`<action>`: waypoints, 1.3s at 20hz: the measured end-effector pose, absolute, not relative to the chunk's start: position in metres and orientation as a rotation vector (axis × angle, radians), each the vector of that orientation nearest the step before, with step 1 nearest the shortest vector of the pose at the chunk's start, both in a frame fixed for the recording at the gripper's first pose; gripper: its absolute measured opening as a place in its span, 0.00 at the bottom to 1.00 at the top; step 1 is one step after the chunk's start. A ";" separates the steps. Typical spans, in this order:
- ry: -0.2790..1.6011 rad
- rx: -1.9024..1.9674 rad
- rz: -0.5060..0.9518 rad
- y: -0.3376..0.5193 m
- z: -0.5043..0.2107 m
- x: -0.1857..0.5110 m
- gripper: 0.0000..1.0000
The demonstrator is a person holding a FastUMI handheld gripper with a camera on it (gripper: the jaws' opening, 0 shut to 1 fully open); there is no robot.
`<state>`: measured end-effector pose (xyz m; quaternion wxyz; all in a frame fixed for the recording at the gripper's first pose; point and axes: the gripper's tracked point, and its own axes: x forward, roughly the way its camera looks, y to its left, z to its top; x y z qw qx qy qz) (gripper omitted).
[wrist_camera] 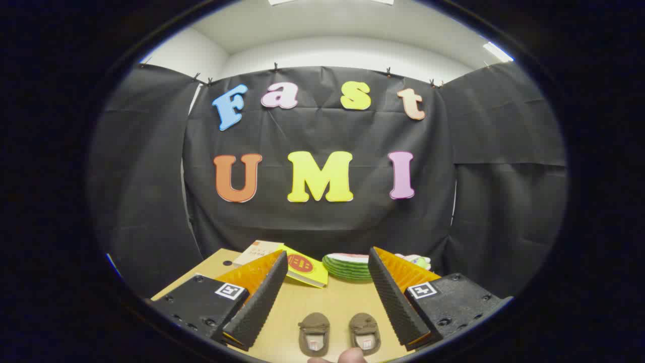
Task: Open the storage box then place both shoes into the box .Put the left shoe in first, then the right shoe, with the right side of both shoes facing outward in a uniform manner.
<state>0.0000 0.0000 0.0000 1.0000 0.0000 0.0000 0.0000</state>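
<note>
Now: gripper (pixel 322 297) fingers spread wide and empty, both shoes between and below them at the near edge of the desk.

Two small brown slip-on shoes sit side by side on the light wooden desk (pixel 327 307), left-hand shoe (pixel 314 334) and right-hand shoe (pixel 365 333), apart from each other, long axes running roughly along the fingers' own direction, openings toward the camera. Neither finger touches either shoe. A fingertip (pixel 351 356) of a person shows just by the right-hand shoe. Beyond the fingers, toward the far edge: a yellow booklet with a red round mark (pixel 305 268) and a stack of green-rimmed watermelon-slice plates (pixel 347 267). Storage box not identified. Judgement: which shoe is the left one cannot be told at this size; the gripper must tilt down before closing.
</note>
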 end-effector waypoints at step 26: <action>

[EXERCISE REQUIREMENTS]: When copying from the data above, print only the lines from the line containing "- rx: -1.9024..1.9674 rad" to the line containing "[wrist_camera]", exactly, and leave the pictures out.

[TASK OUTPUT]:
- rx: -1.9024..1.9674 rad
- rz: -0.5060..0.9518 rad
- y: -0.3376..0.5193 m
- z: -0.5043..0.2107 m
- x: -0.1857..0.5110 m
- gripper: 0.0000..1.0000
The demonstrator is a person holding a FastUMI handheld gripper with a camera on it (gripper: the jaws' opening, 0 shut to 1 fully open); there is no robot.
`<state>`: measured end-effector pose (xyz m; quaternion wxyz; all in a frame fixed for the recording at the gripper's first pose; point and axes: the gripper's tracked point, and its own axes: x forward, roughly the way its camera looks, y to its left, z to its top; x y z qw qx qy qz) (gripper omitted).
[wrist_camera] 

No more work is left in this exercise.